The hazy days have made Hong Kong's skyline look like this
Today was a sweltering start to autumn in the lunar calendar. It was 37.8 degrees Celsius, beating the previous high of 36.1 degrees Celsius since the Hong Kong Observatory kept records 130 years ago.
And not only was it hot, but very humid and hazy, thanks to typhoon Soudelor, that landed in Taiwan early Saturday morning, where at least five people have died, and over 100 injured. The typhoon is now headed towards Fujian province.
Thankfully Hong Kong didn't suffer any destruction, but it was very hot. The beer festival in Lan Kwai Fong had lots of people turn up for decently-priced beers and food, where I bumped into a friend with her family after a workout in the gym.

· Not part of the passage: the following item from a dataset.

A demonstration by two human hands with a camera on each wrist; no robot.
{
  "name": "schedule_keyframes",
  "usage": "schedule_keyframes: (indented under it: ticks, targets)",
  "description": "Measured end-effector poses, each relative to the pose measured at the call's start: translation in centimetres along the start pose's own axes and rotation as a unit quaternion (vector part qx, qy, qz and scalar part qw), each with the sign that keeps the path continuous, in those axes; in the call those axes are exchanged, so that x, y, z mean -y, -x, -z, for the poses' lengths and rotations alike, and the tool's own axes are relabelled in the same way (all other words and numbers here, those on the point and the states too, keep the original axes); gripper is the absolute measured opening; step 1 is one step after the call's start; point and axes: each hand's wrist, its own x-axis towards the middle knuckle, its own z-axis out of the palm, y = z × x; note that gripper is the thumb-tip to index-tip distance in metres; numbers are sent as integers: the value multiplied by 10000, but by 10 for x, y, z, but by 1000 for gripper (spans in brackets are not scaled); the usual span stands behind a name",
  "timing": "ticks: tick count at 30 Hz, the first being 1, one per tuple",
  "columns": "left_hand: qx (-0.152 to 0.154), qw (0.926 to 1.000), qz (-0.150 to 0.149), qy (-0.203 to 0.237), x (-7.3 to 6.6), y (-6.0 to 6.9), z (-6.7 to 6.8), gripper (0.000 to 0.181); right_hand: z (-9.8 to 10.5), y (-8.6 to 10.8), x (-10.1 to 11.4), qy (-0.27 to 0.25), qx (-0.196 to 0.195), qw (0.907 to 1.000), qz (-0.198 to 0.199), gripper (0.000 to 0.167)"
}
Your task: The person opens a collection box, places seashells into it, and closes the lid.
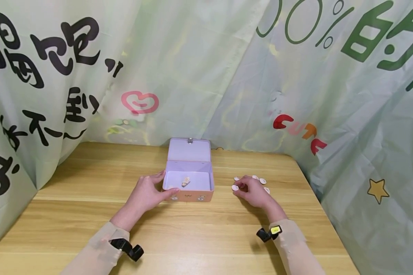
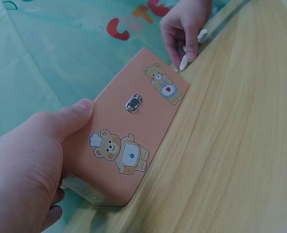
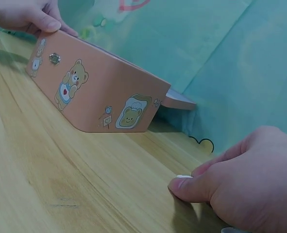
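Right hand (image 1: 256,193): we see thumb and fingertips closed together, pinching one white disc (image 1: 234,187). Left hand (image 1: 148,193): we have it partly curled, gripping the tin box (image 1: 180,196) at its near-left corner, thumb over the front rim, fingers along the left side. Just beyond the right fingertips, one loose disc (image 1: 236,178); past the knuckles, two more white discs (image 1: 262,181); on the hand's outer side, another, partly covered. The box sits right against the left hand, between both hands, apart from the right one. Inside, to the right of the left thumb, we spot a small cluster of pale pieces (image 1: 186,181); too small to count. Lid (image 1: 189,151) stands open on the far side from the left hand. Under both hands, wood table (image 1: 199,233); beyond them, printed curtain (image 1: 179,68).
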Motion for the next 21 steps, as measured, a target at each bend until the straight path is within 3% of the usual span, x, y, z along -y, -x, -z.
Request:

Trying to beat the record high temperatures with umbrellas
On Thursday I went to the public swimming pool in Kennedy Town thinking I could beat the heat. I arrived just after 6pm, when the pool reopened, but found it was already crowded thanks to several lesson groups in session.

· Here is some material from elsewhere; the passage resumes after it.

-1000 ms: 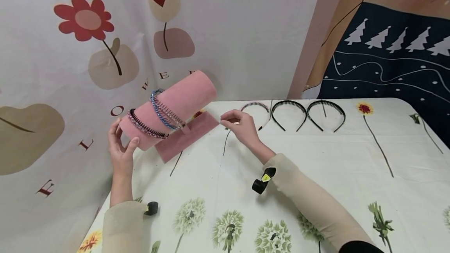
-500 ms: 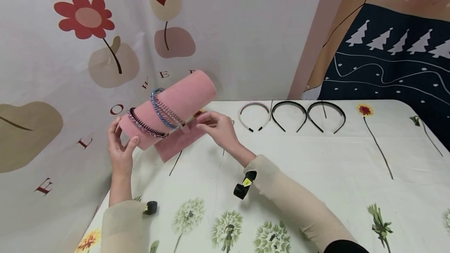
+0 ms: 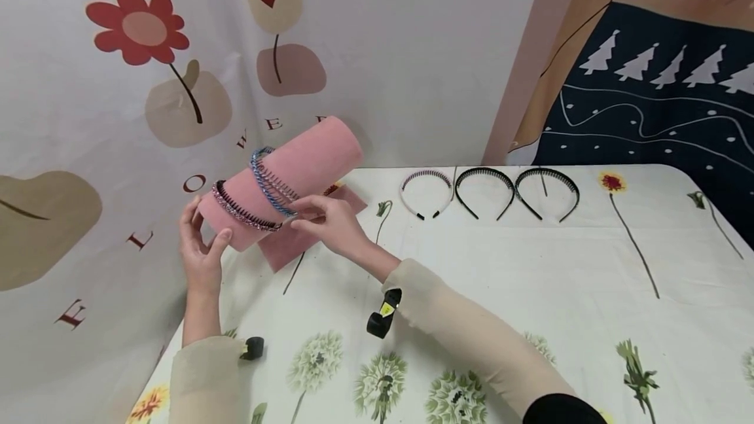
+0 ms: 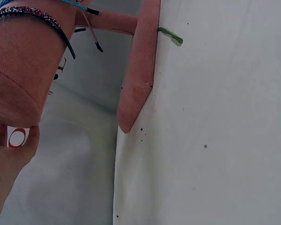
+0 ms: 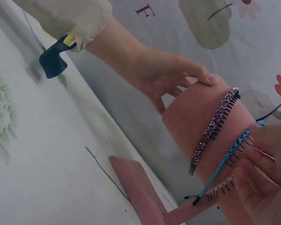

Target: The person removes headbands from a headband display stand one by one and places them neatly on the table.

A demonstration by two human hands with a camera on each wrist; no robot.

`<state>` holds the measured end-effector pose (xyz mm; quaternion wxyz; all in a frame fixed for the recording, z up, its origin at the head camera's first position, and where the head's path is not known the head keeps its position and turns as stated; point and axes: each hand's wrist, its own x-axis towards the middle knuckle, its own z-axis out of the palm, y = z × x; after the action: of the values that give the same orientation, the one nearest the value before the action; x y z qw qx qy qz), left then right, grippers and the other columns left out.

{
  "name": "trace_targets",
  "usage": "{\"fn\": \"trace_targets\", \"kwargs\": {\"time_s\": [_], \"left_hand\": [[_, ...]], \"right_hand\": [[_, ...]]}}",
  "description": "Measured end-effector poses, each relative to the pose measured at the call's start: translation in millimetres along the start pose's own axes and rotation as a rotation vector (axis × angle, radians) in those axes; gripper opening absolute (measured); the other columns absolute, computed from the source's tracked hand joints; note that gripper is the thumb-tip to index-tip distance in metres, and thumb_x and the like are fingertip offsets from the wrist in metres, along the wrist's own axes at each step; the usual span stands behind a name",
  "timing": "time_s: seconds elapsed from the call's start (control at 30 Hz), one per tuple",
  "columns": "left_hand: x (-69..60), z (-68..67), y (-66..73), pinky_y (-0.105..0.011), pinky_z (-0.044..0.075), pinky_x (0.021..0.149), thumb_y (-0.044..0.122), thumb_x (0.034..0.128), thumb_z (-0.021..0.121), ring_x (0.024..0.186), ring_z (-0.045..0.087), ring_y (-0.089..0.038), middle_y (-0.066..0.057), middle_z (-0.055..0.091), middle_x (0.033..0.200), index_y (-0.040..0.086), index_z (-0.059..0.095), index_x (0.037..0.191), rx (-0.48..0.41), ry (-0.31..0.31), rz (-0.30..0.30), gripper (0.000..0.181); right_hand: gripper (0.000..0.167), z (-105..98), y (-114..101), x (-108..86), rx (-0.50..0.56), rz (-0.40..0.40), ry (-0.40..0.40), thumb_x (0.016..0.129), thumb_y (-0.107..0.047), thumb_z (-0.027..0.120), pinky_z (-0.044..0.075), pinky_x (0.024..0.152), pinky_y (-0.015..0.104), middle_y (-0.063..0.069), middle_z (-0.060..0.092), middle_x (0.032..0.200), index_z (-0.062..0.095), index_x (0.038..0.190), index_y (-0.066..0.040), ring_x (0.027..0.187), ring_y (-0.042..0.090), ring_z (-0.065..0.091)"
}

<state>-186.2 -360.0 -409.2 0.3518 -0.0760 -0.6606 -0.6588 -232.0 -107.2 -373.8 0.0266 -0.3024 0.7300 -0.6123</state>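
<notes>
A pink padded roll on a stand [image 3: 318, 156] lies slantwise at the left. My left hand [image 3: 201, 254] grips its near end, thumb and fingers spread around the rim, also visible in the left wrist view [image 4: 11, 164]. Around the roll sit a glittery dark-toothed headband [image 3: 240, 216], a blue headband [image 3: 263, 183] and a pale pink toothed one [image 5: 220, 191] close beside the blue. My right hand [image 3: 338, 224] is at the blue and pale bands' lower side, thumb and forefinger slightly apart; its fingers partly hide the bands, so contact is unclear.
On the flower-print table, a pink-and-white headband [image 3: 427, 173] and two black toothed headbands [image 3: 485, 171] [image 3: 548, 171] lie in a row along the back edge. A printed cloth [image 3: 412, 70] hangs behind, with a dark tree-patterned cloth [image 3: 648, 123] at the right.
My right hand has moved left from beside the stand's base to the blue and pale headbands. My left hand keeps its grip, and the roll stays in place.
</notes>
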Motion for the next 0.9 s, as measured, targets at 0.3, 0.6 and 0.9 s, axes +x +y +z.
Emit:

But what really turned me off was the temperature of the water -- it was the same if not warmer than the air! My cousin had told me of his experience of swimming in the same pool and we concluded it was the water absorbing the sun's rays all day that made it so hot.
We also wondered what the health effects were -- if it was not hygienic to swim in such warm water.
In a quick online search I could only find that swimming in warm water could tire one out easily, that there was a high chance of dehydration, muscle cramps and overheating.
I was definitely feeling overheated and took a cold shower afterwards and drank quite a bit of water afterwards.
It's too bad because one would think swimming in the pool would be a great way to cool off on a hot day -- not.